● **PROVIDED DATA**:
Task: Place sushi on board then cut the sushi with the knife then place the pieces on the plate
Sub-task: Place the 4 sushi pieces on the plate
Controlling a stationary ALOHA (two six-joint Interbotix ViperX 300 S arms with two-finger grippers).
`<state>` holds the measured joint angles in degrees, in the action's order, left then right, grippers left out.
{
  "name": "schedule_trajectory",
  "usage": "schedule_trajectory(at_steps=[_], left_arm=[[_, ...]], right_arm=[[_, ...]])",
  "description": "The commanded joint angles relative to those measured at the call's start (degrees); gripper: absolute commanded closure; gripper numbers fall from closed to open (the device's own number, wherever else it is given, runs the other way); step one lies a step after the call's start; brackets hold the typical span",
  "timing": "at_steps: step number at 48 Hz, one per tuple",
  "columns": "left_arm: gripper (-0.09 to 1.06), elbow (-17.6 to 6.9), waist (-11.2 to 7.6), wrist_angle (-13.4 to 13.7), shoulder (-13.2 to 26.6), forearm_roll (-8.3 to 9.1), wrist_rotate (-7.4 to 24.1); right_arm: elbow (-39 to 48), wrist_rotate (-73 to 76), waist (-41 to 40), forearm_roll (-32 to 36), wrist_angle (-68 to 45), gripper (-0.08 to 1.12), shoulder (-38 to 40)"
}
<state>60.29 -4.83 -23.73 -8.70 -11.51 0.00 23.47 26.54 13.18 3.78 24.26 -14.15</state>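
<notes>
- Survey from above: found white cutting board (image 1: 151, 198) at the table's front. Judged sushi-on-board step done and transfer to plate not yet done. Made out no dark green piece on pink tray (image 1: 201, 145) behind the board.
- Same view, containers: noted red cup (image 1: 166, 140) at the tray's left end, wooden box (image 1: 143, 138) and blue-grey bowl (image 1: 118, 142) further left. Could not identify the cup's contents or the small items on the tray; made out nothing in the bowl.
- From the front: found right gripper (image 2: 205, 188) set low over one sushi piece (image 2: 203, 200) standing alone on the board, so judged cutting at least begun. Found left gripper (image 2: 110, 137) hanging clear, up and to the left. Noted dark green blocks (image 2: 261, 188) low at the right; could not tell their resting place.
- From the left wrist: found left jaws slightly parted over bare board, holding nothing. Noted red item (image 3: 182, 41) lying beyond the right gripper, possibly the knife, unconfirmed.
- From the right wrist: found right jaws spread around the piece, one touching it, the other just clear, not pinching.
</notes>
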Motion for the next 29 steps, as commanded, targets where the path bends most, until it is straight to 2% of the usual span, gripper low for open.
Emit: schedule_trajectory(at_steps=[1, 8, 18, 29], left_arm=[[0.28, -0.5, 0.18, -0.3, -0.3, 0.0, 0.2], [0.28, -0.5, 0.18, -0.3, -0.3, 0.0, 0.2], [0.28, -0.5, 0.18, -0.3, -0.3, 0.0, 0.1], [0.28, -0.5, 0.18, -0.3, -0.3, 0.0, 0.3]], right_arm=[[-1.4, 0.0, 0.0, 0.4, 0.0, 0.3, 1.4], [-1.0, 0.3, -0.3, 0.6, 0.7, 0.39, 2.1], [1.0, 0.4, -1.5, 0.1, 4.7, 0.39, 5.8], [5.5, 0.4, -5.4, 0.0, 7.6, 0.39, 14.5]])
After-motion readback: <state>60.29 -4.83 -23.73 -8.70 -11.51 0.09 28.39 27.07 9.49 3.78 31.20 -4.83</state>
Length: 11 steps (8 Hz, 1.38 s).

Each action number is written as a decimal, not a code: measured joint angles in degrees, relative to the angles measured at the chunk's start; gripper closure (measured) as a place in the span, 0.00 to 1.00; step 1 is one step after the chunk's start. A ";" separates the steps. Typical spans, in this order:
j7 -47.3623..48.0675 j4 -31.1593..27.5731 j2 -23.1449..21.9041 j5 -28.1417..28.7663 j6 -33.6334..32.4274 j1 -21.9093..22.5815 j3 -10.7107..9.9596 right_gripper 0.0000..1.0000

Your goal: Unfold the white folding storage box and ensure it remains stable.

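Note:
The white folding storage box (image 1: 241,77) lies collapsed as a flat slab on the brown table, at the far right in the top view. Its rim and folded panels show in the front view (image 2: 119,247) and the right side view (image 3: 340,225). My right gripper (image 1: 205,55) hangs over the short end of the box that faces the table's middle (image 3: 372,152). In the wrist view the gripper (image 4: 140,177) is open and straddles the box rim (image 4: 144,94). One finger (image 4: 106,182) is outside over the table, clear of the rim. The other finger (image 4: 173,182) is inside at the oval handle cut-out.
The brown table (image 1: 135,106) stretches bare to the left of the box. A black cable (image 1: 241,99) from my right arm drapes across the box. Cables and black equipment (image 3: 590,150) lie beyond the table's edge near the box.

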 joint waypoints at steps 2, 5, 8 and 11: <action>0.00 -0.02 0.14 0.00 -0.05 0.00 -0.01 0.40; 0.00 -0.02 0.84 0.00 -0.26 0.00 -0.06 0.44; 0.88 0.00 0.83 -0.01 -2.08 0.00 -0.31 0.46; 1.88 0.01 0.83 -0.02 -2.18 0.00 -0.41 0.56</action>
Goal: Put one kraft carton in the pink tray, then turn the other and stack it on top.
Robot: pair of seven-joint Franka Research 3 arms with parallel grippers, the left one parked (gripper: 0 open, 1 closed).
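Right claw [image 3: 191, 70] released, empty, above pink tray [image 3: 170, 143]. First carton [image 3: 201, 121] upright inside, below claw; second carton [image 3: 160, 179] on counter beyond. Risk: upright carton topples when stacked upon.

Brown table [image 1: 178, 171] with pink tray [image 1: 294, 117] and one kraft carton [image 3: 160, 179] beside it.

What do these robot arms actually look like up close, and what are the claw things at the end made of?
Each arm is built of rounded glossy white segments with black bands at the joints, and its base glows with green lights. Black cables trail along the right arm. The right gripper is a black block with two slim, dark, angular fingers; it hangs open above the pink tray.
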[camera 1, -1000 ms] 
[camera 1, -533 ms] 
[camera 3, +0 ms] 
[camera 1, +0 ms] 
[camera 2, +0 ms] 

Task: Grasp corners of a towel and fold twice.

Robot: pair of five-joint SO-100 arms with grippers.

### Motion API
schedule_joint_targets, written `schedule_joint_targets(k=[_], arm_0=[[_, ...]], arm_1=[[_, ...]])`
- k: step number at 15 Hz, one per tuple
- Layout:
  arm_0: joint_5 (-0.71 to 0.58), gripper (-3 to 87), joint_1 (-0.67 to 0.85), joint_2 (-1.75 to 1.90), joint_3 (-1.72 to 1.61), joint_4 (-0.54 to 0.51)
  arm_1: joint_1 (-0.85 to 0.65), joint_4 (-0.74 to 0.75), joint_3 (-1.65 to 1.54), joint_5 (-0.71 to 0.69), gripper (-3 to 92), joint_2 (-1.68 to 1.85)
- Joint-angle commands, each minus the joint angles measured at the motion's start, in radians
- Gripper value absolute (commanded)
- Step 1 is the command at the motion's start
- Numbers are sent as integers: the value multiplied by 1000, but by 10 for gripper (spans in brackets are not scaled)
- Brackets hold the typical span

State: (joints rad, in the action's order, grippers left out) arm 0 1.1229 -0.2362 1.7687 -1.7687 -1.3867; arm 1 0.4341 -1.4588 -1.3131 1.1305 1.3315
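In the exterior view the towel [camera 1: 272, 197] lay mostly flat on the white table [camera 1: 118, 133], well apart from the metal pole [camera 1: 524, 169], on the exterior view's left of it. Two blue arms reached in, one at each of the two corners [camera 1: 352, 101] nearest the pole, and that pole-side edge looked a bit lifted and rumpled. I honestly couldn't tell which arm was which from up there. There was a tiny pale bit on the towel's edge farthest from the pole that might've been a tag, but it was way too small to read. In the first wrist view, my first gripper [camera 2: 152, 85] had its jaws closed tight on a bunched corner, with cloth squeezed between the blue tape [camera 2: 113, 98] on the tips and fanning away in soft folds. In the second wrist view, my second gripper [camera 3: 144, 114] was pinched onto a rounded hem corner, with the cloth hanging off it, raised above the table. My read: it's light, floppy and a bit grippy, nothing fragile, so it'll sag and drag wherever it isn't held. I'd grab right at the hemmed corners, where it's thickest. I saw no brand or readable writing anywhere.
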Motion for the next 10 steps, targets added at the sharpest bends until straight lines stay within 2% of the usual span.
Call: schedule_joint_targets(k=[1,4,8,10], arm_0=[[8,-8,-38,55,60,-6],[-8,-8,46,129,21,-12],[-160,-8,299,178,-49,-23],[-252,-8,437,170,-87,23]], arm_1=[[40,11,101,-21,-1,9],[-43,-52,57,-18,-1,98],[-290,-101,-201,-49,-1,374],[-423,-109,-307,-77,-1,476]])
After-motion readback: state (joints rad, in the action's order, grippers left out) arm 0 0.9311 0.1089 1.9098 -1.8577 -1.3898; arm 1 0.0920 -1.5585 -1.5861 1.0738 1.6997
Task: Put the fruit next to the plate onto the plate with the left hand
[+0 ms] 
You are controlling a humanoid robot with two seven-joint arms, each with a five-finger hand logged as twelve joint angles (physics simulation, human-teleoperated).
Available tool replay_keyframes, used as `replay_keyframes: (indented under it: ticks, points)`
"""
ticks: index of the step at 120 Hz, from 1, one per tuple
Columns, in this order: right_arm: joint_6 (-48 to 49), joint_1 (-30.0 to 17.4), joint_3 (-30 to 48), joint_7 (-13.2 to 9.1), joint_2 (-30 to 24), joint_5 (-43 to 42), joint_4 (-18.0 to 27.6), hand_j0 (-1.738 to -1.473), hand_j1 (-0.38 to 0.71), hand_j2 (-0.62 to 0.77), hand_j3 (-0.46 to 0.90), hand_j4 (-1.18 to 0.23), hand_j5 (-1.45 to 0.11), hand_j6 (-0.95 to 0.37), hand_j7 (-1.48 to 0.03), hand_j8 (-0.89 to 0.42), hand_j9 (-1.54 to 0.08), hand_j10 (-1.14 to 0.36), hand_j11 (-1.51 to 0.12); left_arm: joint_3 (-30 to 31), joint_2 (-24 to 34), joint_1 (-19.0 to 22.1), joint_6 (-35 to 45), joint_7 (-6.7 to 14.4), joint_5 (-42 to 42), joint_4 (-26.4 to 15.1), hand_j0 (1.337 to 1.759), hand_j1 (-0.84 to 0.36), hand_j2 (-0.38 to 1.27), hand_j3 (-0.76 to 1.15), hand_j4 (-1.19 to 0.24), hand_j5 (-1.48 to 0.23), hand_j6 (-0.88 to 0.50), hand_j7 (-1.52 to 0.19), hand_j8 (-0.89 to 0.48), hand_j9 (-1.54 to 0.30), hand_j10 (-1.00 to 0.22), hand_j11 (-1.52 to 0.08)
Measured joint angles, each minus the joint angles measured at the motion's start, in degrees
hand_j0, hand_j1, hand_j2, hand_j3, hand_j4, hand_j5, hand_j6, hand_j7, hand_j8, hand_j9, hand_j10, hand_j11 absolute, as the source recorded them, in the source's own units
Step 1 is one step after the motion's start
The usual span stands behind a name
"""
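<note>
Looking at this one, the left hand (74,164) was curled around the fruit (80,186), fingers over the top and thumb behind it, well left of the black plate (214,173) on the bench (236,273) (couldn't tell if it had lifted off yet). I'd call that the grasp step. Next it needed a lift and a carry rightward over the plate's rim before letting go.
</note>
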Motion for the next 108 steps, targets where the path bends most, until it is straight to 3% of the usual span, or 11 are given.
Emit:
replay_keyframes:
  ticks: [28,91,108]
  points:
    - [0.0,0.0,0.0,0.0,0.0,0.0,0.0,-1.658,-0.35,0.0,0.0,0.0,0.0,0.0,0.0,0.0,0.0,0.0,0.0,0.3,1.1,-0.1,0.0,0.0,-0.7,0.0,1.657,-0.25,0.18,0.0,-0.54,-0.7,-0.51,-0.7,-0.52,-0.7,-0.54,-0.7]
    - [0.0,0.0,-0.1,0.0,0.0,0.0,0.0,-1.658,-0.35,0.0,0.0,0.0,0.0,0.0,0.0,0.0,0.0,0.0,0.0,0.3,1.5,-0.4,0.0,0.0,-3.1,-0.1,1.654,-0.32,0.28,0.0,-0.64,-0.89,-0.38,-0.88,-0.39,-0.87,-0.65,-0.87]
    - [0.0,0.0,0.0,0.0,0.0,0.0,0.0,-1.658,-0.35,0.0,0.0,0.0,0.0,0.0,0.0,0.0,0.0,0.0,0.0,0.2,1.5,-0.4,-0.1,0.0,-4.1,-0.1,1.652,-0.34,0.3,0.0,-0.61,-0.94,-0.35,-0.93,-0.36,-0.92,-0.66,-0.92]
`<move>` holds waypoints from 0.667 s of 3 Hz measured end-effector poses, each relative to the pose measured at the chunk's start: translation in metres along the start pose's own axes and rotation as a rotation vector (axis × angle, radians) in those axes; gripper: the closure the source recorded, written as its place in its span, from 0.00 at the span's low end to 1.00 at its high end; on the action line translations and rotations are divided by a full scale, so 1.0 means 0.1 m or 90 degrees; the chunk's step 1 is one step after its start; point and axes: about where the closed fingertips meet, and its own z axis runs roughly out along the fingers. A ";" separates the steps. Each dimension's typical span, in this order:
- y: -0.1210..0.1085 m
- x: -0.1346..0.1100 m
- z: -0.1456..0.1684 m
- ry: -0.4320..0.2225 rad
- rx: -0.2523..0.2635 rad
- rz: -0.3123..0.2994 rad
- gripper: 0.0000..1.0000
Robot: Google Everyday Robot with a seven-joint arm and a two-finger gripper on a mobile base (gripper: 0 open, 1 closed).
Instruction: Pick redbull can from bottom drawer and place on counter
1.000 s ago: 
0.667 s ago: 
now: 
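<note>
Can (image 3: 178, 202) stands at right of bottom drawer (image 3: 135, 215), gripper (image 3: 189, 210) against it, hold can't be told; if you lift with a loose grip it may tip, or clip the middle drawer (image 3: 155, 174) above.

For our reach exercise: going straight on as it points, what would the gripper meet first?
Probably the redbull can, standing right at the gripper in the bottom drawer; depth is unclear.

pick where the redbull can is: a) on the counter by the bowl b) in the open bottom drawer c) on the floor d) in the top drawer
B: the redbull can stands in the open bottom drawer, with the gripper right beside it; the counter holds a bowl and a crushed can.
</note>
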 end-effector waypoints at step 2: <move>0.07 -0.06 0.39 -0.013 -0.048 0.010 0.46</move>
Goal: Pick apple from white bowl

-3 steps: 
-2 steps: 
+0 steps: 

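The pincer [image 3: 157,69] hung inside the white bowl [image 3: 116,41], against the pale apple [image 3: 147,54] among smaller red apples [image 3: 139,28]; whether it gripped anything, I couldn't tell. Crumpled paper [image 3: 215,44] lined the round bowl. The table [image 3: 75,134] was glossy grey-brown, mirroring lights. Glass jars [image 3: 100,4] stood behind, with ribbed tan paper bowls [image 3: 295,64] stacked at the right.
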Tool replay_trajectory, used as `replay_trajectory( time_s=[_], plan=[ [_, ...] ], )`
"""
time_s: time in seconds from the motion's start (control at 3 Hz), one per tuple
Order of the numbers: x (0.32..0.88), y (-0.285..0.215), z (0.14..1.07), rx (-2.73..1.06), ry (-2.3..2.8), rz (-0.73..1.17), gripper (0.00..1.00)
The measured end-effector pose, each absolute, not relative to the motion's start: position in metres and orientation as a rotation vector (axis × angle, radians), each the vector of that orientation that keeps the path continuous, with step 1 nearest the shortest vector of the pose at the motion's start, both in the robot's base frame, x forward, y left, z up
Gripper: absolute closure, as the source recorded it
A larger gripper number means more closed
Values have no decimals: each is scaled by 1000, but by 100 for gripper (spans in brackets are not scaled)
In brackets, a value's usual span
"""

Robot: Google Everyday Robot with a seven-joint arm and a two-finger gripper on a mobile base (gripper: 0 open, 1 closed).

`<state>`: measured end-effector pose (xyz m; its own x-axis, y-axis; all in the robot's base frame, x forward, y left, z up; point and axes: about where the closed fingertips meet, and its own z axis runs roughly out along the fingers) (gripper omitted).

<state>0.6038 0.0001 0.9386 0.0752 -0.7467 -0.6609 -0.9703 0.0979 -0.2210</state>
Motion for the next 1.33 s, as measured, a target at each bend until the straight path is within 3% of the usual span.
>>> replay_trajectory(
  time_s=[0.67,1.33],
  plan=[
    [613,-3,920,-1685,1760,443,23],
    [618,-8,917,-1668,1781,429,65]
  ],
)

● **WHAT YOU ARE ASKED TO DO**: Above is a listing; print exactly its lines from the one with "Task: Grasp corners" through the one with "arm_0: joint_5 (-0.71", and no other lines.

● **RESULT**:
Task: Grasp corners of a towel and fold twice.

Robot: pair of five-joint SO-100 arms with grippers.

### Motion API
schedule_joint_targets, written `schedule_joint_targets(k=[_], arm_0=[[_, ...]], arm_1=[[_, ...]])`
- k: step number at 15 Hz, one per tuple
- Layout:
  arm_0: joint_5 (-0.71 to 0.58), gripper (-3 to 87), joint_1 (-0.67 to 0.85), joint_2 (-1.75 to 1.90), joint_3 (-1.72 to 1.61), joint_4 (-0.54 to 0.51)

What needed an answer now has one.